Book: Girl Parts
Author: John M. Cusick
Release date: August 10th, 2010
"Hello, David. My name is Rose. It’s a pleasure to meet you. We are now entering minute two of our friendship. According to my Intimacy Clock, a handshake is now appropriate…"
David and Charlie are opposites. David has a million friends, online and off. Charlie is a soulful outsider, off the grid completely. But neither feels close to anybody. When David’s parents present him with a hot Companion bot to encourage healthy bonds and treat "dissociative disorder," he can’t get enough of luscious red-headed Rose — and he can’t get it soon. Companions come with strict intimacy protocols, and whenever he tries anything, David gets an electric shock. Severed from the boy she was built to love, Rose turns to Charlie, who finds he can open up, knowing Rose isn’t real. With Charlie’s help, the ideal "companion" is about to become her own best friend.
Review: An intriguing debut, and an interesting idea.
With the narrative jumping from David to Charlie to Rose (third person narrative for all three), Cusick lets the reader dive into the story from every angle possible.
David is your clichéd rich snobby prep, and he's having some social issues. After a girl commits suicide via webcam, everyone becomes concerned about many of the teens who seem to not be reacting the right way. When he receives Rose to help "socialize" him, he's a bit angry at first. He'd give anything to get rid of her, but then slowly warms up to her. When he's with Rose, it's a tad bit easier to semi-like David, because he's a different guy with her. Rose is probably the more interesting character, and amusing as she learns how to be a teenager (let alone how to be a human).
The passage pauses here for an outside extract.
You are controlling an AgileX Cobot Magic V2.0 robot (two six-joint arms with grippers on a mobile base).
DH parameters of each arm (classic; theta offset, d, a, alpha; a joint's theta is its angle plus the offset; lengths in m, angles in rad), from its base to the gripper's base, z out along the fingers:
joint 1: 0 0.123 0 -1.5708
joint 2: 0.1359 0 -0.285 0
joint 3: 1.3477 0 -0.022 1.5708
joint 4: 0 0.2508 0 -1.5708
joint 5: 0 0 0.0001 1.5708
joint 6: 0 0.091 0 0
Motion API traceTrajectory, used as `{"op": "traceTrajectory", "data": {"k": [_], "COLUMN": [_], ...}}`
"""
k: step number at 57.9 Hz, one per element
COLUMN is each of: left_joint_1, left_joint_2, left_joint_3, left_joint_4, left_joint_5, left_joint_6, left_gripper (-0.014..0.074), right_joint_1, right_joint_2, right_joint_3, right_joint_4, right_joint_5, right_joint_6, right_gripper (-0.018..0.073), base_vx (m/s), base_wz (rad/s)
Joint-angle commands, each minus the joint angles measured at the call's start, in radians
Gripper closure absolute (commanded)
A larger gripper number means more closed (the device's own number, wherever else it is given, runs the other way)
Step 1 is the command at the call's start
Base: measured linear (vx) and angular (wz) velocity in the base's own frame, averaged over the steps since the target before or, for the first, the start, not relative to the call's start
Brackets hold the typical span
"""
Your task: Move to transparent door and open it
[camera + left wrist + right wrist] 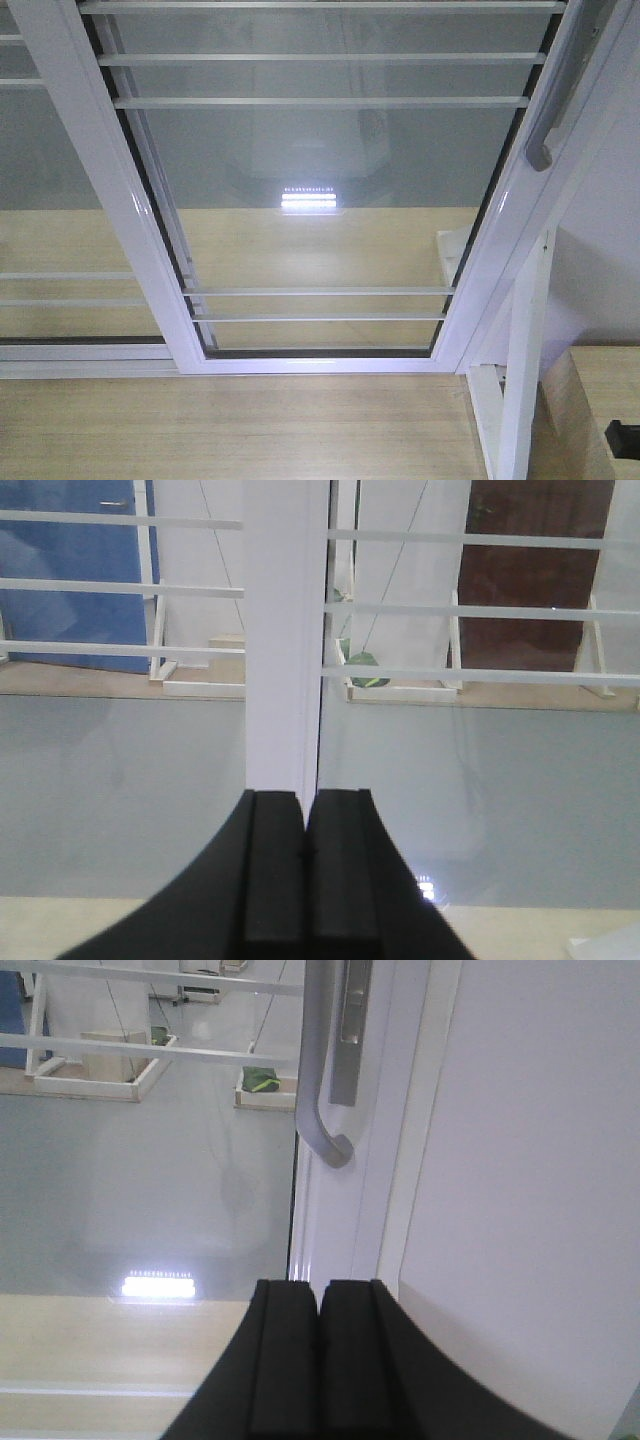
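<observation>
"Transparent door [320, 190]: where does it stand?"

"Straight ahead, filling the front view. Its bottom rail is down at the wooden floor [230, 430], and thin white bars [320, 58] cross the glass."

"And the arms?"

"Both point forward at it. The left pincer [305, 802] has its pads pressed together on nothing and is aimed at a white stile [285, 630]. The right pincer [320, 1288] is likewise closed and empty."

"The handle?"

"The curved grey pull handle [318, 1090] sits on the door's right stile. It is above and ahead of the right pincer, not touching it."
</observation>
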State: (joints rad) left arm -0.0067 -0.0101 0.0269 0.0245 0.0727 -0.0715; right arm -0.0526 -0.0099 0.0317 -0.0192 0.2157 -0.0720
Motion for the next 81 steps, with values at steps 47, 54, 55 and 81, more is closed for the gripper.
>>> {"op": "traceTrajectory", "data": {"k": [47, 54, 55, 81], "left_joint_1": [-0.004, -0.004, -0.004, -0.004], "left_joint_2": [0.028, 0.028, 0.028, 0.056], "left_joint_3": [0.026, 0.022, 0.022, -0.161], "left_joint_4": [-0.009, -0.009, -0.009, -0.009], "left_joint_5": [-0.073, -0.097, -0.102, -0.342], "left_joint_6": [-0.010, -0.010, -0.010, -0.017], "left_gripper": [0.0599, 0.0599, 0.0599, 0.0599], "right_joint_1": [-0.004, -0.004, -0.004, -0.004], "right_joint_2": [-0.003, -0.003, -0.003, -0.002], "right_joint_3": [0.012, 0.012, 0.012, -0.142], "right_joint_4": [-0.155, -0.163, -0.163, -0.174], "right_joint_5": [-0.111, -0.243, -0.261, -0.750], "right_joint_6": [-0.154, -0.163, -0.163, 0.055], "right_gripper": [0.0564, 0.0564, 0.0564, 0.0564], "base_vx": [0.00, 0.00, 0.00, 0.00], "base_wz": [0.00, 0.00, 0.00, 0.00]}}
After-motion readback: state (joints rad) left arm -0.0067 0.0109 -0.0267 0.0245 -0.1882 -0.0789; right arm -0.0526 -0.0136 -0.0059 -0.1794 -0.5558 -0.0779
Charlie, however, almost seemed bland in comparison, and in the end, I didn't care for him. He's fairly average, almost too average, and because of that he's not memorable.
The plot is definitely unique and unlike anything I've read, but it does have some flaws and parts that could have been tightened up.
Highlights: I love the uniqueness. It was such a fascinating and different way of life, and I think Cusick really conveyed that well. Rose was by far the best part of the story, because her innocence and curiosity are very endearing and it's easy to root for her.
Lowlights: Some points got to be confusing, and I would have loved a bit more depth to the characters. I feel like with this story it almost gets somewhere great at times, but then other times it just goes back to average. I had such high hopes that this novel would be epic, and it didn't quite hit the mark.